*What you need to do:* Find "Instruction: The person" in the data, then restate the line it sits in and every later line word for word, ending with the last line.

——————

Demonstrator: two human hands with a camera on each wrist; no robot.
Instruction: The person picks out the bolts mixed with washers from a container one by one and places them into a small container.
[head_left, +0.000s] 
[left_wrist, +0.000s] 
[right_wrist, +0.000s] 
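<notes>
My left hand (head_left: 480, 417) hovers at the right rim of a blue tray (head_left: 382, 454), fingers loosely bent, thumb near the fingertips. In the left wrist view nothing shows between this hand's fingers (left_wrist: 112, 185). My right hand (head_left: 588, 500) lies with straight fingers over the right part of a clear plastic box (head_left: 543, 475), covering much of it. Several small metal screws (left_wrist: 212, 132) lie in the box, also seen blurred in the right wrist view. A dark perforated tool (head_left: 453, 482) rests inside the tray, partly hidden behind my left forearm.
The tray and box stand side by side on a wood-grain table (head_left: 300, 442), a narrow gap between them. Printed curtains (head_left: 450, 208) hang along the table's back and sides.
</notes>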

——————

*Written answer:*
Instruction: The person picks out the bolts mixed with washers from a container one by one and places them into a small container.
[head_left, +0.000s] 
[left_wrist, +0.000s] 
[right_wrist, +0.000s] 
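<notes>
My left hand (head_left: 480, 417) hovers at the right rim of a blue tray (head_left: 382, 454), fingers loosely bent, thumb near the fingertips. In the left wrist view nothing shows between this hand's fingers (left_wrist: 112, 185). My right hand (head_left: 588, 500) lies with straight fingers over the right part of a clear plastic box (head_left: 543, 475), covering much of it. Several small metal screws (left_wrist: 212, 132) lie in the box, also seen blurred in the right wrist view. A dark perforated tool (head_left: 453, 482) rests inside the tray, partly hidden behind my left forearm.
The tray and box stand side by side on a wood-grain table (head_left: 300, 442), a narrow gap between them. Printed curtains (head_left: 450, 208) hang along the table's back and sides.
</notes>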

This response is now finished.